Having a routine connects our work to a reliable rhythm. Dependable status updates and conversations strengthen the relationship between us and the client because we become a familiar personality rather than a sea of worker bees, fulfilling our client's needs. Establishing a flexible yet resilient stature in a working relationship can be as simple as promptly attending meetings or as crucial as addressing calls to action within a reasonable response time. Checking in your work and responding to questions on a consistent basis is an exercise in accountability and trust building, of which gains will not go unnoticed. Carve out your day to a routine that matches your life and the needs of our clients. This doesn't have to be an immovable structure, but one that evolves over time to address the many immutable factors in our working and personal lives.

Congeniality

When we offer our skills and expertise, we have the opportunity to leave a lasting impression on the client that goes beyond the value of our work. Showing a propensity to socially integrate with the dynamic of a company's core values and leadership, we strengthen our importance and integrity. When we can provide our expertise with confidence while being cordial with our approach, we encode a wholesome character to our every action.
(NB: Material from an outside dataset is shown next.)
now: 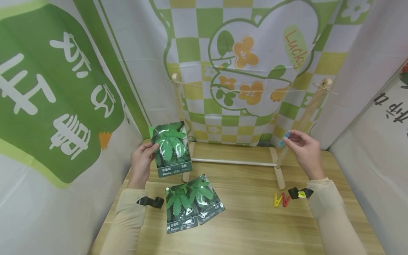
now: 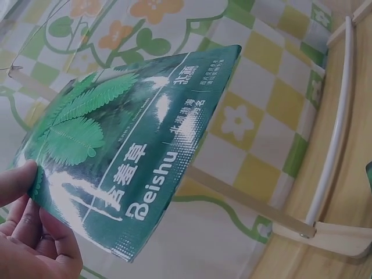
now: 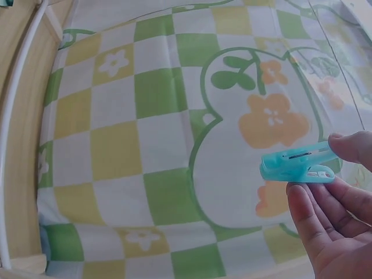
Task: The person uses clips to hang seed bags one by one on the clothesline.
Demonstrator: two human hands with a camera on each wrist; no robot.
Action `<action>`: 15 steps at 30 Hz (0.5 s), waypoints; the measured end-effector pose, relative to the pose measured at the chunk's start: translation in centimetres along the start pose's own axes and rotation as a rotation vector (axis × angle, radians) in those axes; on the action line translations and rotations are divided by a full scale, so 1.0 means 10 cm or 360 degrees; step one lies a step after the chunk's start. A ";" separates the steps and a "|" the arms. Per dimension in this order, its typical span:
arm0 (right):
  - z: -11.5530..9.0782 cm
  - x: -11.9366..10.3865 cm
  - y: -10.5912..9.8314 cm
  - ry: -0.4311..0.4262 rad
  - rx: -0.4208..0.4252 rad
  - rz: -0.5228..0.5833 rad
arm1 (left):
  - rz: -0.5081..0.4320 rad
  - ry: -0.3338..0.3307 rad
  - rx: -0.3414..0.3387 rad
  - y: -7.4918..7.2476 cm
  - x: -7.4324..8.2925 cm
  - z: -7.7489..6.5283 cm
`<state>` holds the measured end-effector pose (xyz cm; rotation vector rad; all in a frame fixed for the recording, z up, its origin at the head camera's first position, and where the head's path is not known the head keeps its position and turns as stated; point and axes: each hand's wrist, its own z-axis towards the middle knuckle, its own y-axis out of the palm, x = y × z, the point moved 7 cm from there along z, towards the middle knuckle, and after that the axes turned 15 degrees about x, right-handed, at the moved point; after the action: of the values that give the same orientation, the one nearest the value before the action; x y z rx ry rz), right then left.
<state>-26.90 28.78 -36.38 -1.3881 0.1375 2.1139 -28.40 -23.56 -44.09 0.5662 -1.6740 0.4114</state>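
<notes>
The left hand (image 1: 141,163) pinches a packet (image 1: 171,148) by its edge, thumb on the printed front, beside the rack's (image 1: 309,109) left post. "Beishu" reads along its bottom, with 含羞草 above it; the left wrist view makes both large and adds smaller lines, though glare and blur leave most of those uncertain.

The right hand (image 1: 306,150) grasps a blue clip (image 3: 285,165) between thumb and fingers near the right post. In the head view the clip is a small patch of blue; the right wrist view brings out its two legs and metal spring.

The head view alone shows the yellow clip (image 1: 277,200) and red clip (image 1: 285,200) side by side on the table (image 1: 242,226). Two more packets (image 1: 178,209) overlap there, "Beishu" on both. A string (image 1: 271,91) spans the posts; "Lucky" is lettered on the checked cloth (image 1: 187,49) behind.
</notes>
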 end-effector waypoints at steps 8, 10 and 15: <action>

Connections with our client can be much more rich by showing expressive interest in their business and success.

Resilience

Building great software is not only about new features, but also providing support for legacy features. Maintaining legacy systems may not always seem glamorous, yet it's the type of work that requires a keen understanding and attention to detail. In an infinite timescale, all code becomes legacy code. Before we can deconstruct a software system and improve it, we need to see what its strengths and weaknesses are first. Reviewing unit tests, scanning logs, and monitoring alerts - these are integral to diagnosing a legacy system. We want to build software that can be maintained with low stress and high modularity, giving an adaptive design for all future needs. We can build resilience into our work by being curious regarding details and bolstering a support structure based on timely feedback loops and reactive design.

Advocacy

In our role as technologists, we often have the opportunity to provide recommendations for things such as best practices, frameworks, and design principles. The ability to offer well researched and examined options to our clients is integral to our uniqueness as experts. Paying attention to the needs and challenges of our clients allows us to advocate for innovative solutions. When presenting new tools and ideas, we must be sure to offer these in relatable and results-driven contexts. Advocacy goes beyond recommendations - it should entail an advocacy for the prosperity of the client.

Honesty

It is not only important to be truthful with the client, we must also be truthful with ourselves. Can I learn this language on the job? Do I have enough acceptance criteria to make an informed decision regarding this user onboarding process? Do I have enough support on my team to hit this deadline? When we're honest with ourselves, we allow pathways of self-reflection and critical thinking to guide our decision making. In turn, we foster an environment of trust and understanding with our client, team, and ourselves. Leadership lives or dies on the basis of trust and dependability.

Unity

Depending on our working relationship with our client, we may be asked to embed ourselves into the ebb and flow of their daily operations. This provides us with the sense of symmetry with our clients - we are now one entity working towards a singular goal of results-driven value. If that's not the case, we still can find oneness with our team of “Clevertechians”. Ultimately, we strive for a kind of teamwork that is willing to self-examine, restructure, and be elastic, as well as still maintains a core strength based on trust and understanding.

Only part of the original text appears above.